*** Opening of Information shown ***

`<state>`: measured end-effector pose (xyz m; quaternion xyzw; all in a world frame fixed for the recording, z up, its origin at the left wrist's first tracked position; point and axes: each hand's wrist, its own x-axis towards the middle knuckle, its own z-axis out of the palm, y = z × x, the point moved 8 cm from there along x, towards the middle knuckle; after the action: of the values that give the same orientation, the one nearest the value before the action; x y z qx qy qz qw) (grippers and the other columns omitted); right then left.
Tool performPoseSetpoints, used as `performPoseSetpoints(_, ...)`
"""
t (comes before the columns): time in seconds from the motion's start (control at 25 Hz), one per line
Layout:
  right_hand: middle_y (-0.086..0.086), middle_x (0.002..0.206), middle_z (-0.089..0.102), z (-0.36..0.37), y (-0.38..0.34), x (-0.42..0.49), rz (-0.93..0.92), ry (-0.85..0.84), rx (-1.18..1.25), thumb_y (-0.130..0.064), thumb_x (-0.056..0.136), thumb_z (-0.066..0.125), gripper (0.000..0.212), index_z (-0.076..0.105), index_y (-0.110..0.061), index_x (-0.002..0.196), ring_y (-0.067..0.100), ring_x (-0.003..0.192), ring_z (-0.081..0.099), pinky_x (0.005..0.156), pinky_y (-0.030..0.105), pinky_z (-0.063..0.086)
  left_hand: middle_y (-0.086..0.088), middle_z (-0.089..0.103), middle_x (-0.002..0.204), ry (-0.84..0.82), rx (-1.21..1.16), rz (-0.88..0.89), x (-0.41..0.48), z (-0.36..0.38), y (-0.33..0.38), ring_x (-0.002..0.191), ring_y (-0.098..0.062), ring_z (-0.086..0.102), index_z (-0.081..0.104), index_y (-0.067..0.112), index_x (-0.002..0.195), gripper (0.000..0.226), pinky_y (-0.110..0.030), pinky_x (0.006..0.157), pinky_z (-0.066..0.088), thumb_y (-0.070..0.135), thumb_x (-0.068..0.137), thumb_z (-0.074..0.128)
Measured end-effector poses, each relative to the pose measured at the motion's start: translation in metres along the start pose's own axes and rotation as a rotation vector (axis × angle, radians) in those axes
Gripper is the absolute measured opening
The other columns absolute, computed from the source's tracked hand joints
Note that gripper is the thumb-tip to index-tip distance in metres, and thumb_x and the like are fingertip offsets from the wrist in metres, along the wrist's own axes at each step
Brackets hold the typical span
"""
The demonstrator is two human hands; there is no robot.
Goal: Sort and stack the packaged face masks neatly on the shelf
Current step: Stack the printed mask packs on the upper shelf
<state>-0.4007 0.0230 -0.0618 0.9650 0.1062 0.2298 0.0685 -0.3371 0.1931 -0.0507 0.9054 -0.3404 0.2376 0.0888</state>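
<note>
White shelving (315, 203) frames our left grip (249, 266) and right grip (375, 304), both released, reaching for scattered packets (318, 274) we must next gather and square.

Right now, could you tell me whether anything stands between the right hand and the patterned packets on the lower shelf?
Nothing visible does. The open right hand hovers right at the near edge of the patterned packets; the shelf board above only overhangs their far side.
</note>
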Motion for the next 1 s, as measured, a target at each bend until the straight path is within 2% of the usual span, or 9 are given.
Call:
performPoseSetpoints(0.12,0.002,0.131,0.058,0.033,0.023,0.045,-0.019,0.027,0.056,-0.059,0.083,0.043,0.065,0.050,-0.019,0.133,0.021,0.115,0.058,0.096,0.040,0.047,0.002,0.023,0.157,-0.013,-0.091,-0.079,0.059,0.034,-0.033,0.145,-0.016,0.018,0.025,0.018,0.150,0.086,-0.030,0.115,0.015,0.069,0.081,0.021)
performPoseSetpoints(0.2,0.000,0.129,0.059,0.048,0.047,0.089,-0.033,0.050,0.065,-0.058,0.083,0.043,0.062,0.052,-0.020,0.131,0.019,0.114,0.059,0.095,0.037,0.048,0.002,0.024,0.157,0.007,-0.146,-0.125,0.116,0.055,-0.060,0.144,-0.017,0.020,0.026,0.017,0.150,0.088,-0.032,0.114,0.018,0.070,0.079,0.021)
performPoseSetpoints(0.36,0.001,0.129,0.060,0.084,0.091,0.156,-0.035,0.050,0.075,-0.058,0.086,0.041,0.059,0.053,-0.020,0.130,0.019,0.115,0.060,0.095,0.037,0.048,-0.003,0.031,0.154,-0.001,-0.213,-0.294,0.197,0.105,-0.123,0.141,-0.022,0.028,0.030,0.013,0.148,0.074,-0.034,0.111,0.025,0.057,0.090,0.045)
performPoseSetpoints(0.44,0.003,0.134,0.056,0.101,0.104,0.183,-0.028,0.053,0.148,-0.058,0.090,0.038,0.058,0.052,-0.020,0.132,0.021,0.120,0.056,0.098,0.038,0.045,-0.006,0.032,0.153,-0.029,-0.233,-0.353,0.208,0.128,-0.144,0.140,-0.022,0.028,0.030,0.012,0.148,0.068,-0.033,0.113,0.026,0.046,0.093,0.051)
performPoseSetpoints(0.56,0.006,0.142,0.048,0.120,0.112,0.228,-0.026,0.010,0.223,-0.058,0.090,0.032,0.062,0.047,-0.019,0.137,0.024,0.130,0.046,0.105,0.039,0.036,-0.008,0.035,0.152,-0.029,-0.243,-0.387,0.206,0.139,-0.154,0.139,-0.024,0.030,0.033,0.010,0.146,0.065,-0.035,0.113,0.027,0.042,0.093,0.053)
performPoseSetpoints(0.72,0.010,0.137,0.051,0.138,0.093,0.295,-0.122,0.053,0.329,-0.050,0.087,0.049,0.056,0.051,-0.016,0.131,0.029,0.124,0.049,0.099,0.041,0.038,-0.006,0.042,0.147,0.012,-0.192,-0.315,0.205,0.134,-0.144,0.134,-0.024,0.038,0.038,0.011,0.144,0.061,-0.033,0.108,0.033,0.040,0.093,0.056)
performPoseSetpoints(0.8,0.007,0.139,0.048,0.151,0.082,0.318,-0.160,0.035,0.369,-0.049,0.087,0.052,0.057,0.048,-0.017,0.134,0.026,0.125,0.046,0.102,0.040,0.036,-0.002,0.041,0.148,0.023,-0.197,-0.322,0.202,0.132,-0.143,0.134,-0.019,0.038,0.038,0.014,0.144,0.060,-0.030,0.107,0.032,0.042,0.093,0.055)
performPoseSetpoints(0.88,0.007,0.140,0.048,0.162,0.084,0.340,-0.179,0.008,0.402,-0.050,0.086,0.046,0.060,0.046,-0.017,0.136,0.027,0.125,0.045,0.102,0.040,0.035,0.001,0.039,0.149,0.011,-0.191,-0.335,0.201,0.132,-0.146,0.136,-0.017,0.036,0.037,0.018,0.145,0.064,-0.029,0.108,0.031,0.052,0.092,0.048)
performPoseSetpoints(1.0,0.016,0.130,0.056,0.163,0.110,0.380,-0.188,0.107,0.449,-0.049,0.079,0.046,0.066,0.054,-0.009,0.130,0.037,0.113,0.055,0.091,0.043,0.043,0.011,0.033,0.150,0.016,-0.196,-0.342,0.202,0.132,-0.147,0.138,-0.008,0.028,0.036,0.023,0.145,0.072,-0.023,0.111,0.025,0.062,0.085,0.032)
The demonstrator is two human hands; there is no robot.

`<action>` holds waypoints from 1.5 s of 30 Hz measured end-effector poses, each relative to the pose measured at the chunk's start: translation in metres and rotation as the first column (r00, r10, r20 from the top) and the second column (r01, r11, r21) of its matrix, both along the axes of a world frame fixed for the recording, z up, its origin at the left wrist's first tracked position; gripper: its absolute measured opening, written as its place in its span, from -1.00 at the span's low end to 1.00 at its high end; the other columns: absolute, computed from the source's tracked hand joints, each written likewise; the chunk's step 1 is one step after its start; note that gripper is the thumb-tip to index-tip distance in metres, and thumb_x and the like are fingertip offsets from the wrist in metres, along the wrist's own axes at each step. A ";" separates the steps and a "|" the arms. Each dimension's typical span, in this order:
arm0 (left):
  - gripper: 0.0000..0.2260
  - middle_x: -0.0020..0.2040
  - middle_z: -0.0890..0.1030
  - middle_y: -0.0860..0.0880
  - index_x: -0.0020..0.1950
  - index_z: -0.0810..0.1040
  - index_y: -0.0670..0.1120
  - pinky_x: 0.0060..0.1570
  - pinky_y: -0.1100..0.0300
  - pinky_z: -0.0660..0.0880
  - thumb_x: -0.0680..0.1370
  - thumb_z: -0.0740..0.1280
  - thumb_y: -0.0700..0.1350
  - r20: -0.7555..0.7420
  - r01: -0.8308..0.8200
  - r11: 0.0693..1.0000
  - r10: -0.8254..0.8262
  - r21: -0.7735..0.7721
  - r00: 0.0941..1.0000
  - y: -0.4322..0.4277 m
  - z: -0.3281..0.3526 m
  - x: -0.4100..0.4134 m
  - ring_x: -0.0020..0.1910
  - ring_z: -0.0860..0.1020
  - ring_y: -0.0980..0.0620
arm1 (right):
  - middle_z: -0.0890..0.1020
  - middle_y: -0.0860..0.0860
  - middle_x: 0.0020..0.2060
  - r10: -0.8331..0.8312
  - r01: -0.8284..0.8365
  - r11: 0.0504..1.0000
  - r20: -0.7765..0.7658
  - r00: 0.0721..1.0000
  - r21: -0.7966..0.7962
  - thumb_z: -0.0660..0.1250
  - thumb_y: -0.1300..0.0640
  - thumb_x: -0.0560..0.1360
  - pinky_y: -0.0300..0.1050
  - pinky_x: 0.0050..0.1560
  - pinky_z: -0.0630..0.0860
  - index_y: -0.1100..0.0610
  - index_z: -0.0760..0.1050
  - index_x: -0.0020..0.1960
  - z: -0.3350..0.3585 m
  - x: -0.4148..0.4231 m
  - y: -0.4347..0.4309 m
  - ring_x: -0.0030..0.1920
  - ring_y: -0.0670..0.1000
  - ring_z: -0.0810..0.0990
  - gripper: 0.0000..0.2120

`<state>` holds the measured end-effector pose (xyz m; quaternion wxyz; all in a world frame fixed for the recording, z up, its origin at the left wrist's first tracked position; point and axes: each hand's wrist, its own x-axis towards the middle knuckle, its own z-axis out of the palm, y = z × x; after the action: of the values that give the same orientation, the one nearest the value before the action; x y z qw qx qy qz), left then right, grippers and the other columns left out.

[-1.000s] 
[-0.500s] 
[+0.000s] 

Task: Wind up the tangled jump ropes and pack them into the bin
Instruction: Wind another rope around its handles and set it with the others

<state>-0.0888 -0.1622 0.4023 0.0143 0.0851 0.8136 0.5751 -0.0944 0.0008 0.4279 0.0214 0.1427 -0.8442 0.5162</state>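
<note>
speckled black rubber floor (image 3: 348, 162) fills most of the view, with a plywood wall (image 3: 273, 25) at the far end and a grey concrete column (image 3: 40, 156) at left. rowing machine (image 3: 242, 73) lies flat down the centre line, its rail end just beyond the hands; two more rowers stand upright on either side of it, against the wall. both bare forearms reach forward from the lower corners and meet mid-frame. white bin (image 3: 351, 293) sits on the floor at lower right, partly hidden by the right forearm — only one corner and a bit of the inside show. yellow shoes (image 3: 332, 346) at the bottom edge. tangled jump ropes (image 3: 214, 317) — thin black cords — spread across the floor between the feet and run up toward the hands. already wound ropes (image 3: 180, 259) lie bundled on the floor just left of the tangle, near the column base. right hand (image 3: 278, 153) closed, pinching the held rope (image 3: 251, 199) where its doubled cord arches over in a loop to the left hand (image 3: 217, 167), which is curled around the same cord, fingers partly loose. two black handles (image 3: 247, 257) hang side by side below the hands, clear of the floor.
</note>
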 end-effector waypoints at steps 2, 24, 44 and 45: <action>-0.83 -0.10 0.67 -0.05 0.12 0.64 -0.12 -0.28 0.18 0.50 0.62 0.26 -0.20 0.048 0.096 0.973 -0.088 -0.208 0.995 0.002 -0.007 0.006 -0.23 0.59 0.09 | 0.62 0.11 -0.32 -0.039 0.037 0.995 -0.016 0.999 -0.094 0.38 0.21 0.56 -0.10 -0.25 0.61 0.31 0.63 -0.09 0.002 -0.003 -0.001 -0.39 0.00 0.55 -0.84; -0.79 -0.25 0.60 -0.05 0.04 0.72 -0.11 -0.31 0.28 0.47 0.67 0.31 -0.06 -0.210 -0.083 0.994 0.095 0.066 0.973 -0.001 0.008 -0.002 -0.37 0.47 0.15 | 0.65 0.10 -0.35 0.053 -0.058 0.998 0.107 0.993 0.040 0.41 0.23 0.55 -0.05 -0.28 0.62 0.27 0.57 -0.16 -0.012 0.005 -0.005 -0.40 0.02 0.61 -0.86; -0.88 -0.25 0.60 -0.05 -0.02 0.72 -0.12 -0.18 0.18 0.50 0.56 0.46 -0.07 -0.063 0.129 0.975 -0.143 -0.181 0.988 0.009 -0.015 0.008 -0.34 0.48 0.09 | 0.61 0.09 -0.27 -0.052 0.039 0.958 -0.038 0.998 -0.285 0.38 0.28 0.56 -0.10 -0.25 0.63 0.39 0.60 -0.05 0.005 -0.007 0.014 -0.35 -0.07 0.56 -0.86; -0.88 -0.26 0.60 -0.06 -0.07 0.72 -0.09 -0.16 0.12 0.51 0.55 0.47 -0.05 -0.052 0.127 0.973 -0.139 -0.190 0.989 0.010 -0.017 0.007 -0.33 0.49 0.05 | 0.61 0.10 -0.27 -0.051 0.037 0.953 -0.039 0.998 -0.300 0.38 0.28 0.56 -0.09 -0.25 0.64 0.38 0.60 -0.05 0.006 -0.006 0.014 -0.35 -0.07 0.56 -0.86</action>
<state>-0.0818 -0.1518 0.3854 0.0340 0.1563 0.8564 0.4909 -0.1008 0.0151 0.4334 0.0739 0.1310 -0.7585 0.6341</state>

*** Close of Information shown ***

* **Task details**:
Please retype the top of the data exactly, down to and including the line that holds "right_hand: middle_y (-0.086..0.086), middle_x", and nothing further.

* **Expected answer**:
`<state>`: measured end-effector pose (xyz m; quaternion xyzw; all in a world frame fixed for the recording, z up, its origin at the left wrist's first tracked position; point and axes: each hand's wrist, its own x-axis towards the middle knuckle, its own z-axis out of the palm, y = z × x, the point moved 8 cm from there along x, towards the middle knuckle; after the action: of the values that give the same orientation, the one nearest the value before the action; x y z qx qy qz qw) (grippers and the other columns omitted); right then left.
Tool performPoseSetpoints, used as `performPoseSetpoints(_, ...)`
"""
t (comes before the columns): time in seconds from the motion's start (control at 25 Hz), one per line
Layout:
  right_hand: middle_y (-0.086..0.086), middle_x (0.002..0.206), middle_z (-0.089..0.102), z (-0.36..0.37), y (-0.38..0.34), x (-0.42..0.49), rz (-0.93..0.92), ry (-0.85..0.84), rx (-1.18..1.25), thumb_y (-0.130..0.064), thumb_x (-0.056..0.136), thumb_z (-0.066..0.125), gripper (0.000..0.212), index_z (-0.076..0.105), index_y (-0.110..0.061), index_x (-0.002..0.196), ring_y (-0.067..0.100), ring_x (-0.003..0.192), ring_z (-0.081..0.099), pinky_x (0.005..0.156), pinky_y (-0.030..0.105), pinky_z (-0.063..0.086)

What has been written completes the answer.